- [Task to carry out]
The entries below hold a line with "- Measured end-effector" and a line with "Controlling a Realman". Return those lines and all that lie between them, exactly and only.

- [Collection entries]
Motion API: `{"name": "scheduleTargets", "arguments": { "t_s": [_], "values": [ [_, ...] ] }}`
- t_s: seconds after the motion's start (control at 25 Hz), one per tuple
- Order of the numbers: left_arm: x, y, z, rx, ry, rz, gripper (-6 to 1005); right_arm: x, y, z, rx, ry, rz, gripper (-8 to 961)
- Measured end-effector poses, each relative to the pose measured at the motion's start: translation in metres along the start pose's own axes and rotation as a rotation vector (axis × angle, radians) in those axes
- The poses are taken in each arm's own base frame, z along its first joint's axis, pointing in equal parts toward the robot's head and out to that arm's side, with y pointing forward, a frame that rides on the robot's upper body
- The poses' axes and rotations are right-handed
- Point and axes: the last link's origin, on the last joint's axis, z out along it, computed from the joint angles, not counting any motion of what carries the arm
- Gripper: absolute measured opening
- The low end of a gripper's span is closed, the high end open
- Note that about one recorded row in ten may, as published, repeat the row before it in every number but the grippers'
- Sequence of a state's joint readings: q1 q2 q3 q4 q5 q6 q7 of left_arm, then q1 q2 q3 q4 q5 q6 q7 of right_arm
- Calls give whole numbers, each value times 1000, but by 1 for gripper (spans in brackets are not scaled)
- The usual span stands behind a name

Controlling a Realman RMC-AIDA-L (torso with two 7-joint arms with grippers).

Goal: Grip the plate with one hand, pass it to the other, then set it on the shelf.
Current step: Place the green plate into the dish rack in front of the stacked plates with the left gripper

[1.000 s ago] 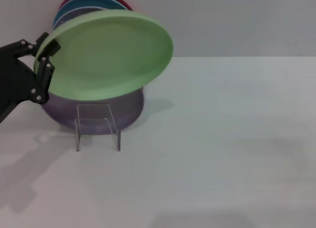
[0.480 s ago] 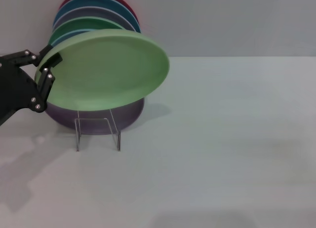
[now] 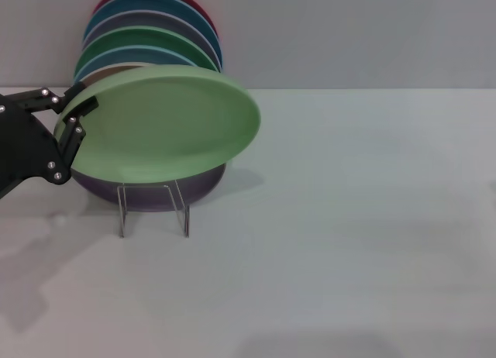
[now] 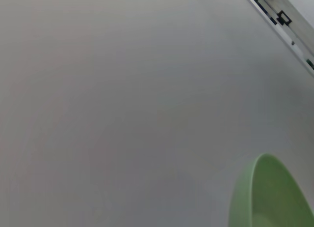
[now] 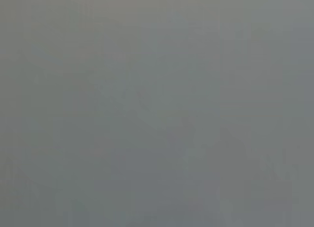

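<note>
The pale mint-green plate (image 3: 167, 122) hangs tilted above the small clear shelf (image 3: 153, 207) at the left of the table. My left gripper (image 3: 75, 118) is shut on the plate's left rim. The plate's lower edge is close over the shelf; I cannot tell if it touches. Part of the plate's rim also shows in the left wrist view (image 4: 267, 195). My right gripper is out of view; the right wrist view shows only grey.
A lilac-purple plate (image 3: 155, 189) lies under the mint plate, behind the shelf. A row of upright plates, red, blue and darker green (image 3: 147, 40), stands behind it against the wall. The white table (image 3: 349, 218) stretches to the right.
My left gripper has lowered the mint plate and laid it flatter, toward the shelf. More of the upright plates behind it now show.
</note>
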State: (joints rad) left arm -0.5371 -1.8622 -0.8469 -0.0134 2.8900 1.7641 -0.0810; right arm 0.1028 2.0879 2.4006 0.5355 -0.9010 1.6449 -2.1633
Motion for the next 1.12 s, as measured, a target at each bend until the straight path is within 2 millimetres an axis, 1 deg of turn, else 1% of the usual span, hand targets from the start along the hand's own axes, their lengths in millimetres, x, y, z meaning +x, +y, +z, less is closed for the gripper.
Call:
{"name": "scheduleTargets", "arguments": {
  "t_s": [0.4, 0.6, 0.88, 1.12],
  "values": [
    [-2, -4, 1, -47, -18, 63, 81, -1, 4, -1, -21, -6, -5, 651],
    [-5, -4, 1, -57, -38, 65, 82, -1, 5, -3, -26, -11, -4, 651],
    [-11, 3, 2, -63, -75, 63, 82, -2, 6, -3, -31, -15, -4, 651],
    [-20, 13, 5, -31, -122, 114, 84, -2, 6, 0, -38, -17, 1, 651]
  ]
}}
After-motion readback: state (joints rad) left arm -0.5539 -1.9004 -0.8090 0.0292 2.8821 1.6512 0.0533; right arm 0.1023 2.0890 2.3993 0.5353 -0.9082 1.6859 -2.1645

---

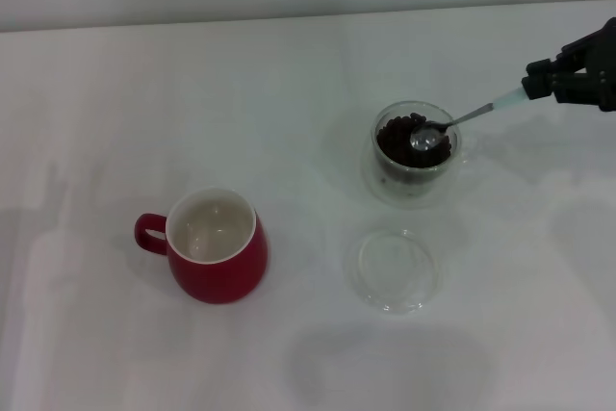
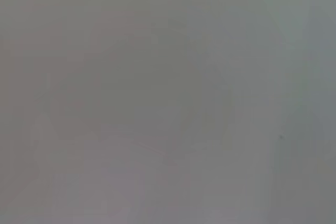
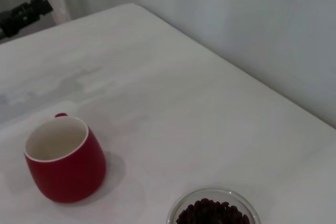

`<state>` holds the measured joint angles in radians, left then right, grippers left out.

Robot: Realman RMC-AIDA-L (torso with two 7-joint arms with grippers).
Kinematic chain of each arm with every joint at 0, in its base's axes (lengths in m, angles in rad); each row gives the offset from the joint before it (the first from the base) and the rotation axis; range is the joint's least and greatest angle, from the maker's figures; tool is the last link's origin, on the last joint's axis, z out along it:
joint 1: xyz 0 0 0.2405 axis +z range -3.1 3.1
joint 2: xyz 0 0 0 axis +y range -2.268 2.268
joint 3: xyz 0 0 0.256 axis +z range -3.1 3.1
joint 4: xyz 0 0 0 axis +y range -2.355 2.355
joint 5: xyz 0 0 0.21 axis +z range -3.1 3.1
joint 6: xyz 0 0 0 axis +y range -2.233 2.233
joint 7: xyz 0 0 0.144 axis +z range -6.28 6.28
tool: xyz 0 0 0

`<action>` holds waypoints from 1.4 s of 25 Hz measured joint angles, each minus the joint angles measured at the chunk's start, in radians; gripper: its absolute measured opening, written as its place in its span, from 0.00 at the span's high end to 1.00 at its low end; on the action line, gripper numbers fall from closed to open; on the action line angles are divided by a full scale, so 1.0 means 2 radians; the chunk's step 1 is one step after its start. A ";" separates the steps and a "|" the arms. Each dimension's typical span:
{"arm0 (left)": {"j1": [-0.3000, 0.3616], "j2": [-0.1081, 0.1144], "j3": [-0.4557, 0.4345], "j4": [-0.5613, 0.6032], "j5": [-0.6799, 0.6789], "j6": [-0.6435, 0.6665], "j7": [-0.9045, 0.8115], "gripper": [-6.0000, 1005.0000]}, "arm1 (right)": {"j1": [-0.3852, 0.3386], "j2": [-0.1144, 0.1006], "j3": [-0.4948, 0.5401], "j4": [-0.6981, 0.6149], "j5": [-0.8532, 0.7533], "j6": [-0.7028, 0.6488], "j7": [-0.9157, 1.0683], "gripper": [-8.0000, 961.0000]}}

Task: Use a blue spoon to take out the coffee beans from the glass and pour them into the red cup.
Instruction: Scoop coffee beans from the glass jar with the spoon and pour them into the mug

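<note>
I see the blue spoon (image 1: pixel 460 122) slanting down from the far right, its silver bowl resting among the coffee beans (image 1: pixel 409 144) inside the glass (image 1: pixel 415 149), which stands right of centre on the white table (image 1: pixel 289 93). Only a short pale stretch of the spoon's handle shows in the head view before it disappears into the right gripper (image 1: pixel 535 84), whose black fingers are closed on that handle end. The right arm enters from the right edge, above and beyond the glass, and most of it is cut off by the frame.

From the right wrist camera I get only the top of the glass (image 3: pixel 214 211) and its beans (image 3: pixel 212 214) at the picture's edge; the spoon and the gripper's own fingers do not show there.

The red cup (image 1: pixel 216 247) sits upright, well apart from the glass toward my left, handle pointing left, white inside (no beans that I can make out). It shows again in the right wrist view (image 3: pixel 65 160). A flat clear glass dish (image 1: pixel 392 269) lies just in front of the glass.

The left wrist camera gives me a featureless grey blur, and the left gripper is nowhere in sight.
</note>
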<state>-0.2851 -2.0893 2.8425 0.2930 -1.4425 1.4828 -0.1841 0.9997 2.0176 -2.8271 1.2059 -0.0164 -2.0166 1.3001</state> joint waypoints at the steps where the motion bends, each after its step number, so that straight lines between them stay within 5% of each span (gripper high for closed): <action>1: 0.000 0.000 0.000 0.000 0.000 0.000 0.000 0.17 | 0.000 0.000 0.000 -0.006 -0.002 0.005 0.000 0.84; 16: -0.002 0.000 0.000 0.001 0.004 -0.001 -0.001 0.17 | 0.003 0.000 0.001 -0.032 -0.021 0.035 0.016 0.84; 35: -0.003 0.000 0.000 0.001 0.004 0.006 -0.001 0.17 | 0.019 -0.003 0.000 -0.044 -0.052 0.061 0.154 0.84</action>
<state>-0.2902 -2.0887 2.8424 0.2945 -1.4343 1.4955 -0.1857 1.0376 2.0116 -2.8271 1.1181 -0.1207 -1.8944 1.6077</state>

- [Exercise output]
- Measured end-effector poses, each relative to the pose measured at the motion's start: translation in metres along the start pose's own axes and rotation as a rotation vector (axis × angle, radians) in those axes
- The poses are taken in each arm's own base frame, z along its first joint's axis, pointing in equal parts toward the robot's head and out to that arm's side, with y pointing forward, a frame that rides on the robot's upper body
- The poses' axes and rotations are right-handed
- Point and axes: the last link's origin, on the last joint's axis, z out along it, computed from the joint angles, not counting any motion of what carries the arm
- Gripper: absolute measured opening
- The low end of a gripper's span is closed, the high end open
- Note that about one recorded row in ten may, as published, repeat the row before it in every number but the grippers'
- Sequence of a state's joint readings: q1 q2 q3 q4 q5 q6 q7 of left_arm, then q1 q2 q3 q4 q5 q6 q7 of right_arm
- Calls give whole numbers, each value times 1000, but by 1 for gripper (spans in brackets are not scaled)
- The usual span stands behind a name

Controlling a Realman RMC-AIDA-L (torso with two 7-joint arms with grippers).

That is the entire output.